REQUIREMENT: The records below are to be written out again, exactly as they appear.

Stored items:
########################################
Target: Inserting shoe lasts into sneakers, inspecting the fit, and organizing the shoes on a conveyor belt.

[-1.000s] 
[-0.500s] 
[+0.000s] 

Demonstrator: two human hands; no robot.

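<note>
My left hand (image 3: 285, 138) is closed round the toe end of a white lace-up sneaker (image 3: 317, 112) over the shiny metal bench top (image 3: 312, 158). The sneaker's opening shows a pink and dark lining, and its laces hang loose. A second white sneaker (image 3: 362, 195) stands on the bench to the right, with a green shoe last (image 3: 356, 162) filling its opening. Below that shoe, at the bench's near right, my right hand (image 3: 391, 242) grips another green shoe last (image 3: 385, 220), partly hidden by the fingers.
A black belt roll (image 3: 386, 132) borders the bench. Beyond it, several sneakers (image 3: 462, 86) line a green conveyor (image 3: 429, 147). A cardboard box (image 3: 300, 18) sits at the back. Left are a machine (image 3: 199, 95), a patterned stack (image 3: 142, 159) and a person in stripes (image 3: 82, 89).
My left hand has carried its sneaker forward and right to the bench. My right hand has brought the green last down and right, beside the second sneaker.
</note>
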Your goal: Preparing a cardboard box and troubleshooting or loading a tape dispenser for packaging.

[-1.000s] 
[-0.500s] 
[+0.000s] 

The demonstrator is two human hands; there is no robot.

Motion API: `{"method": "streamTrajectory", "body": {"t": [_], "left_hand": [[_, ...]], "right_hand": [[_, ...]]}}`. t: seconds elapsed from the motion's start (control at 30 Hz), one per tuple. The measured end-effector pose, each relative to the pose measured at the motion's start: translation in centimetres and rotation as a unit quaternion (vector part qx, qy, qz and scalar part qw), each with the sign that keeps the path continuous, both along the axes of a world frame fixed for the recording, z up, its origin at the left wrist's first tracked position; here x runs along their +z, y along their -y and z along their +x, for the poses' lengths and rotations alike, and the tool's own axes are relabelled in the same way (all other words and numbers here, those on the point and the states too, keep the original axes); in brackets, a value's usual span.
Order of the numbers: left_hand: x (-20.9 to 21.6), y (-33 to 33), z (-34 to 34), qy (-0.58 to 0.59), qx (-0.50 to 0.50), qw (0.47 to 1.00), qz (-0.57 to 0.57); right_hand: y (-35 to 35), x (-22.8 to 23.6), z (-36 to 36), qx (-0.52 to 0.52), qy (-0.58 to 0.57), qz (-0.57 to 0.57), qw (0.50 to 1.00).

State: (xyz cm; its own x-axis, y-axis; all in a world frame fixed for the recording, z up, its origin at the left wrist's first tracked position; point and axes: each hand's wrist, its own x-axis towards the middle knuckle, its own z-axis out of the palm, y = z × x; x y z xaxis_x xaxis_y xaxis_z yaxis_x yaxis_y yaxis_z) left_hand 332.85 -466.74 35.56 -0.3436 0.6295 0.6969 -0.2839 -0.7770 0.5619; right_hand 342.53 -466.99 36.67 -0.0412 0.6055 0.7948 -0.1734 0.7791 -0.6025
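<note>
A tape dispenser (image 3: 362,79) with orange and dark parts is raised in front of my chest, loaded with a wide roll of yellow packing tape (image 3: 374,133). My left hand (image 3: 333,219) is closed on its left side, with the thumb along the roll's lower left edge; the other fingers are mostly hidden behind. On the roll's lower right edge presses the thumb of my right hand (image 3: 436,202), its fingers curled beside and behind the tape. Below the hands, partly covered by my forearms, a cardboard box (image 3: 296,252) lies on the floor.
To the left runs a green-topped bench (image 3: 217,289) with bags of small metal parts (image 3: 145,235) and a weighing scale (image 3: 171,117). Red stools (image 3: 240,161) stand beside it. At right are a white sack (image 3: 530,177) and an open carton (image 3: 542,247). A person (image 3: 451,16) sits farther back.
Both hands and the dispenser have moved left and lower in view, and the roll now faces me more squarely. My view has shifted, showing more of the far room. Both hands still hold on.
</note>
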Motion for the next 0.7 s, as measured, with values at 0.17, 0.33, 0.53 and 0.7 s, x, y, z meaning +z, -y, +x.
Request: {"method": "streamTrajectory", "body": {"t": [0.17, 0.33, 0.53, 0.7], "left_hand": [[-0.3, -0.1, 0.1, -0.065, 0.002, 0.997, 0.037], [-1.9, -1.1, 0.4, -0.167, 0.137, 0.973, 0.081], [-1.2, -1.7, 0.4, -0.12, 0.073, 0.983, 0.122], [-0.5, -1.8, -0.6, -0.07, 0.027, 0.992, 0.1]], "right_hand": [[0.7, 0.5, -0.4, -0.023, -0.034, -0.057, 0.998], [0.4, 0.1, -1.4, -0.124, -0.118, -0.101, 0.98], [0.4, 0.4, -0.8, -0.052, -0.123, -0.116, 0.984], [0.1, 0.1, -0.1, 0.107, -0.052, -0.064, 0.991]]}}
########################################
PROBLEM SOLUTION:
Target: Inserting shoe lasts into sneakers, inspecting the fit, and organizing the shoes on a conveyor belt.

[-1.000s] 
[-0.500s] 
[+0.000s] 

Demonstrator: two human hands; no robot.

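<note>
My left hand (image 3: 285, 138) is closed round the toe end of a white lace-up sneaker (image 3: 317, 112) over the shiny metal bench top (image 3: 312, 158). The sneaker's opening shows a pink and dark lining, and its laces hang loose. A second white sneaker (image 3: 362, 195) stands on the bench to the right, with a green shoe last (image 3: 356, 162) filling its opening. Below that shoe, at the bench's near right, my right hand (image 3: 391, 242) grips another green shoe last (image 3: 385, 220), partly hidden by the fingers.
A black belt roll (image 3: 386, 132) borders the bench. Beyond it, several sneakers (image 3: 462, 86) line a green conveyor (image 3: 429, 147). A cardboard box (image 3: 300, 18) sits at the back. Left are a machine (image 3: 199, 95), a patterned stack (image 3: 142, 159) and a person in stripes (image 3: 82, 89).
My left hand has carried its sneaker forward and right to the bench. My right hand has brought the green last down and right, beside the second sneaker.
</note>
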Your goal: Preparing a cardboard box and troubleshooting or loading a tape dispenser for packaging.

[-1.000s] 
[-0.500s] 
[+0.000s] 

The demonstrator is two human hands; there is no robot.

Motion API: `{"method": "streamTrajectory", "body": {"t": [_], "left_hand": [[_, ...]], "right_hand": [[_, ...]]}}`. t: seconds elapsed from the motion's start (control at 30 Hz), one per tuple. The measured end-effector pose, each relative to the pose measured at the motion's start: translation in centimetres and rotation as a unit quaternion (vector part qx, qy, qz and scalar part qw), each with the sign that keeps the path continuous, both along the axes of a world frame fixed for the recording, z up, its origin at the left wrist's first tracked position; here x runs along their +z, y along their -y and z along their +x, for the poses' lengths and rotations alike, and the tool's own axes are relabelled in the same way (all other words and numbers here, those on the point and the states too, keep the original axes); in brackets, a value's usual span.
Order of the numbers: left_hand: x (-20.9 to 21.6), y (-33 to 33), z (-34 to 34), qy (-0.58 to 0.59), qx (-0.50 to 0.50), qw (0.47 to 1.00), qz (-0.57 to 0.57); right_hand: y (-35 to 35), x (-22.8 to 23.6), z (-36 to 36), qx (-0.52 to 0.52), qy (-0.58 to 0.57), qz (-0.57 to 0.57), qw (0.50 to 1.00).

State: (xyz cm; its own x-axis, y-axis; all in a world frame fixed for the recording, z up, its origin at the left wrist's first tracked position; point and axes: each hand's wrist, its own x-axis towards the middle knuckle, its own z-axis out of the palm, y = z × x; x y z xaxis_x xaxis_y xaxis_z yaxis_x yaxis_y yaxis_z) left_hand 332.85 -466.74 35.56 -0.3436 0.6295 0.6969 -0.2839 -0.7770 0.5619; right_hand 342.53 -466.99 36.67 -0.0412 0.6055 0.7948 -0.1734 0.7791 -0.6025
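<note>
A tape dispenser (image 3: 362,79) with orange and dark parts is raised in front of my chest, loaded with a wide roll of yellow packing tape (image 3: 374,133). My left hand (image 3: 333,219) is closed on its left side, with the thumb along the roll's lower left edge; the other fingers are mostly hidden behind. On the roll's lower right edge presses the thumb of my right hand (image 3: 436,202), its fingers curled beside and behind the tape. Below the hands, partly covered by my forearms, a cardboard box (image 3: 296,252) lies on the floor.
To the left runs a green-topped bench (image 3: 217,289) with bags of small metal parts (image 3: 145,235) and a weighing scale (image 3: 171,117). Red stools (image 3: 240,161) stand beside it. At right are a white sack (image 3: 530,177) and an open carton (image 3: 542,247). A person (image 3: 451,16) sits farther back.
Both hands and the dispenser have moved left and lower in view, and the roll now faces me more squarely. My view has shifted, showing more of the far room. Both hands still hold on.
</note>
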Motion for the next 0.7 s, as measured, with values at 0.17, 0.33, 0.53 and 0.7 s, x, y, z meaning +z, -y, +x.
Request: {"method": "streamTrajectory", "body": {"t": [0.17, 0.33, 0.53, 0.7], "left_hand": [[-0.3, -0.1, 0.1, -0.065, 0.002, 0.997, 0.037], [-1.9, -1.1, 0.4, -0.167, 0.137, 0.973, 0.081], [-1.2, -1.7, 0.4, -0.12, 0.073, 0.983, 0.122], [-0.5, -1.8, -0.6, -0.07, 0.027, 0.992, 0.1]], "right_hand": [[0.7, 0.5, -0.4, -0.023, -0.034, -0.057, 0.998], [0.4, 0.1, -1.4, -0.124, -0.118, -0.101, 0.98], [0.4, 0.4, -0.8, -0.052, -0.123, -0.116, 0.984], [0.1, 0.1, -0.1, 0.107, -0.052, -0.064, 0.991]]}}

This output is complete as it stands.